Unless a precedent is set in a high court or by the OECD through its BEPS project, all companies undertaking transactions similar to Google will “fall under India’s tax net,” Nangia said.
Resistance to taxing digital companies is emerging mostly from developed countries who wish to retain taxing rights over resident companies that derive revenue from emerging and fast developing economics like India, Nangia said.
The May 11 judgment, pertaining to assessment year 2013-14, is identical to a previous Bangalore ITAT order relating to assessment years 2006-2012. However, practitioners consider the judgment to be unique since a high court requested the tax tribunal to reach a conclusion without taking the previous order into consideration.
Google India was granted the marketing and distribution rights of the copyrighted Adwords program in India through two separate contracts with Google Ireland, according to court documents.
Google India had raised a number of points in its defense for the assessment years 2006-07 to 2012-13, in which it argued that Google is merely a reseller of advertisement space wherein advertisers select keywords and place a bid on the online auction.

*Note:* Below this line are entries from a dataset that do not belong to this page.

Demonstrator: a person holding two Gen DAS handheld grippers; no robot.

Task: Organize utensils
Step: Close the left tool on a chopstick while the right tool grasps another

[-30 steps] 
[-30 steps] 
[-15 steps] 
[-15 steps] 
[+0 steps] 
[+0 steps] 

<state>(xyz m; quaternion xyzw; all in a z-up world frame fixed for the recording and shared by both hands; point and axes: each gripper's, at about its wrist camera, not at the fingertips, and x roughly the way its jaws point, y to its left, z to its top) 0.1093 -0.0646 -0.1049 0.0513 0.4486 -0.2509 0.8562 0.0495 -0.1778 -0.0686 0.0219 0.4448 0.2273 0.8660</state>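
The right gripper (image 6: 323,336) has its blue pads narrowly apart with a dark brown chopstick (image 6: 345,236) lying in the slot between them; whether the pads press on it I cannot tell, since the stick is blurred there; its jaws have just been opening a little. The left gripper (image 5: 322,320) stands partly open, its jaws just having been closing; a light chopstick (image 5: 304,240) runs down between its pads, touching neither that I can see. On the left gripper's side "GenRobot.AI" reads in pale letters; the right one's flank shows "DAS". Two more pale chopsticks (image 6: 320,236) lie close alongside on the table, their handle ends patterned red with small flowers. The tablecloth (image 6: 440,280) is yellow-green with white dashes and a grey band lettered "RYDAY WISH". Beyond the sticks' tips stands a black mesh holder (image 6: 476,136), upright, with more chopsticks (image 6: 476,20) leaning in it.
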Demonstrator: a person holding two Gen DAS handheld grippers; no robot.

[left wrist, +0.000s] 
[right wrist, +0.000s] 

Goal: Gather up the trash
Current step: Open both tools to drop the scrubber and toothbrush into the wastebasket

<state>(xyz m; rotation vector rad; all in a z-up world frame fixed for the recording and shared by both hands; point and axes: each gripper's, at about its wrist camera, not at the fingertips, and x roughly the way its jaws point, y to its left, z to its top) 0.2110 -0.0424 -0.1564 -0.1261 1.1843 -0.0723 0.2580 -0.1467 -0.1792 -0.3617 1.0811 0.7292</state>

“The government looked at the contracts together, saying that one transaction could not exist without the terms of the other contract,” Nagappan said, adding that the method created a slippery litigation slope because most transactions involve multiple contracts.
The judgment stated that it was “beyond doubt” that Google India had been provided a license to use intellectual property for which it was making payments to Google Ireland—and that the India-Ireland tax treaty also classified the transaction as a royalty.
“If the OECD does not bring any guidelines on this and tax treaties are not amended, then source countries are more likely to make necessary amendments in their domestic tax laws and find ways to tax such digital transactions in their own country,” Nangia said.